その揺れる瞳が愛しくて愛しくて、思わず抱きしめた。
堪らなくなって言う。
――自分でも封印し続けてきた言葉を、滝のように吐き出していく。
「和樹、繋がりの中にあるというのは即ちこういう事だ、こういう事なんだ」
「一瞬でも、誰かを無条件に信じようとすることだ、共に歩こうと努力する事だ! そこに敵も何も作っちゃいけない、合わなかったらそこまでなんだ」
「憎くなって嫌いになったらそれでも良いよ、俺は止めない。でも誰かの敵にだけはなろうとするな。痛めつけようとするな、陥れようとするな……!」
「俺みたいになるな!」
顔は互いにどうなっているかなど見えなかった。
憎しみに歪んでいるだろうか。
うざったるいなんて思っているだろうか。
ほくそ笑んでいるだろうか。
どうとも取れるであろうその展開の中で、彼らの中には何が芽生えただろう。
「ふざけやがって、いっつもいっつも邪魔ばかり……! その首、二本とも刈り取ってやる!」
怒りと苛立ちに歪んだ顔で戦斧を持ち上げ、全速力で向かっていく。
そうして振るった斬撃を少年抱えて彼は躱し、ナガン改をぶっ放した。
「なあ和樹、聞け、耳を塞がないで、よく聞くんだ。

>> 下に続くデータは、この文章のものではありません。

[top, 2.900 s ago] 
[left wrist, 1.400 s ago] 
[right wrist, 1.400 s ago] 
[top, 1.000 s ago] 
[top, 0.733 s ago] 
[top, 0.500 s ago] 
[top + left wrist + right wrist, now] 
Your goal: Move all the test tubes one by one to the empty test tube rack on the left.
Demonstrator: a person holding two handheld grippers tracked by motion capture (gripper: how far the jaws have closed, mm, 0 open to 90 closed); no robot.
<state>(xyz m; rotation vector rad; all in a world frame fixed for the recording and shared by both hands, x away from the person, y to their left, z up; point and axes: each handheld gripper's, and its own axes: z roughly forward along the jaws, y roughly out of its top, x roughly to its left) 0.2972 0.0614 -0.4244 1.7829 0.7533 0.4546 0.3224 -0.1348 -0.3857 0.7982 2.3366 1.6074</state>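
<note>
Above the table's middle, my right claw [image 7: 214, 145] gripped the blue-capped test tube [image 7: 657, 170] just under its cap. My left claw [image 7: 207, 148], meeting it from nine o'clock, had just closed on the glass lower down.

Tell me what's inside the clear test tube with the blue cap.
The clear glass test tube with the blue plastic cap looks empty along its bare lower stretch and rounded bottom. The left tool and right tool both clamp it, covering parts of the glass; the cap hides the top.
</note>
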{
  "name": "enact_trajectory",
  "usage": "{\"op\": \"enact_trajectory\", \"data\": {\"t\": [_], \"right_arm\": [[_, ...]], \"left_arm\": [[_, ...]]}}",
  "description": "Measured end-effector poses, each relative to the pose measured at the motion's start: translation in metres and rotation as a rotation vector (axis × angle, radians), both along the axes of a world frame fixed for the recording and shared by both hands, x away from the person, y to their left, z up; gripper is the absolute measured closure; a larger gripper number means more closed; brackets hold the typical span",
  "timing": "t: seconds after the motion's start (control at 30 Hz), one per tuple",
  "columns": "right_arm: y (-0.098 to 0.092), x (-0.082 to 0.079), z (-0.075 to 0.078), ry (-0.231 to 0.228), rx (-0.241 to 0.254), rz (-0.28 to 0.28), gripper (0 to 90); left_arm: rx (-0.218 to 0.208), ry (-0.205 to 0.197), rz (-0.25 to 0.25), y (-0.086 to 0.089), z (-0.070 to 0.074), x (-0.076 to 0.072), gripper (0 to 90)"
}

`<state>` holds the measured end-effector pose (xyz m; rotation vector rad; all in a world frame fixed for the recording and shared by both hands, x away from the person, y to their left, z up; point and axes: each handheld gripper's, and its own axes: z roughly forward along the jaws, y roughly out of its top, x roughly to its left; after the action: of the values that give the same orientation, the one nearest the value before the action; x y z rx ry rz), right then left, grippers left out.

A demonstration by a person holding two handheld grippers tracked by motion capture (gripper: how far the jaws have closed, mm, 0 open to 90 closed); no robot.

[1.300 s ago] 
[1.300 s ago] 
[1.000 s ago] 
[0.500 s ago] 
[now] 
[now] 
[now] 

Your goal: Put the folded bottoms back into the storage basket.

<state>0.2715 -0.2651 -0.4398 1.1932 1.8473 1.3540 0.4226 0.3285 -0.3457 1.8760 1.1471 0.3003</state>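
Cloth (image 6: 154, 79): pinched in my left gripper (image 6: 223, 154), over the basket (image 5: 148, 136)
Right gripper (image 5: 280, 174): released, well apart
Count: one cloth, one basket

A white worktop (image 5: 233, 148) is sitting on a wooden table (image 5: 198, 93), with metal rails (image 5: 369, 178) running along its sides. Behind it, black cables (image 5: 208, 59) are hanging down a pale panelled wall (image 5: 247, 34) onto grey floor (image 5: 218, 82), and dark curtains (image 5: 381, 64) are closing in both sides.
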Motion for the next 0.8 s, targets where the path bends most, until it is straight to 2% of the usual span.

俺らが生きているのは『今』だ。俺らが救わなくちゃいけないのは『今』生きている金花なんだ。彼女が辿るかもしれない『未来』じゃない、『今』だ」
「サア甘言に溺れる前に正々堂々と向かって来い! 鬼!!」
「――そして戦え、和樹!」
「俺はお前を信じてる!」
腕の中で少年の瞳の向きが定まった。